— Supplied material —
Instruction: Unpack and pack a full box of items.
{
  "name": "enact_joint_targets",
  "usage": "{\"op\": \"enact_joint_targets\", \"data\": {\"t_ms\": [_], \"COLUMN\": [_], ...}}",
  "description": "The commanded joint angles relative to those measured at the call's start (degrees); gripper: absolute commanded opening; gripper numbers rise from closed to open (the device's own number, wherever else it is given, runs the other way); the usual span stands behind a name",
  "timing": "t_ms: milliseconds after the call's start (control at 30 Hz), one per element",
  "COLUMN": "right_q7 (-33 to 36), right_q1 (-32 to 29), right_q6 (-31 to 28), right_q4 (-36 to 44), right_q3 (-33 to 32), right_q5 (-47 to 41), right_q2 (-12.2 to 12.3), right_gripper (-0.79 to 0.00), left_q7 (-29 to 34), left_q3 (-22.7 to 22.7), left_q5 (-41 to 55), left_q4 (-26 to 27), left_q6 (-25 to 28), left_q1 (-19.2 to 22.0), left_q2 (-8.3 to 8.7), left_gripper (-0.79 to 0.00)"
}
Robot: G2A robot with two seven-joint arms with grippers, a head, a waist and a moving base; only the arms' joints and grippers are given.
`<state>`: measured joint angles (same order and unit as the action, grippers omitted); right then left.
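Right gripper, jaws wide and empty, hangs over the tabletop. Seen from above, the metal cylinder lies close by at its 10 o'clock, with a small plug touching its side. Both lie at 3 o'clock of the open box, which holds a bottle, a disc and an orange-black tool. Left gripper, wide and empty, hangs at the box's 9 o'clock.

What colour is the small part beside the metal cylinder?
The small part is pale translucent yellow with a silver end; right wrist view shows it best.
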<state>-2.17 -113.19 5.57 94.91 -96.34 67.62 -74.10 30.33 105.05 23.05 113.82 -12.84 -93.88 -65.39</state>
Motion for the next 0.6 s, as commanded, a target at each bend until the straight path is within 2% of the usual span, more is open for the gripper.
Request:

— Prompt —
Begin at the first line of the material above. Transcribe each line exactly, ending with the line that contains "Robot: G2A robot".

— Task output —
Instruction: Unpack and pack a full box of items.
{
  "name": "enact_joint_targets",
  "usage": "{\"op\": \"enact_joint_targets\", \"data\": {\"t_ms\": [_], \"COLUMN\": [_], ...}}",
  "description": "The commanded joint angles relative to those measured at the call's start (degrees); gripper: absolute commanded opening; gripper numbers rise from closed to open (the device's own number, wherever else it is given, runs the other way); the usual span stands behind a name",
  "timing": "t_ms: milliseconds after the call's start (control at 30 Hz), one per element",
  "COLUMN": "right_q7 (-33 to 36), right_q1 (-32 to 29), right_q6 (-31 to 28), right_q4 (-36 to 44), right_q3 (-33 to 32), right_q5 (-47 to 41), right_q2 (-12.2 to 12.3), right_gripper (-0.79 to 0.00), left_q7 (-29 to 34), left_q3 (-22.7 to 22.7), left_q5 (-41 to 55), left_q4 (-26 to 27), left_q6 (-25 to 28), left_q1 (-19.2 to 22.0), left_q2 (-8.3 to 8.7), left_gripper (-0.79 to 0.00)"
}
Robot: G2A robot with two seven-joint arms with grippers, a head, a waist and a moving base; only the arms' joints and grippers are given.

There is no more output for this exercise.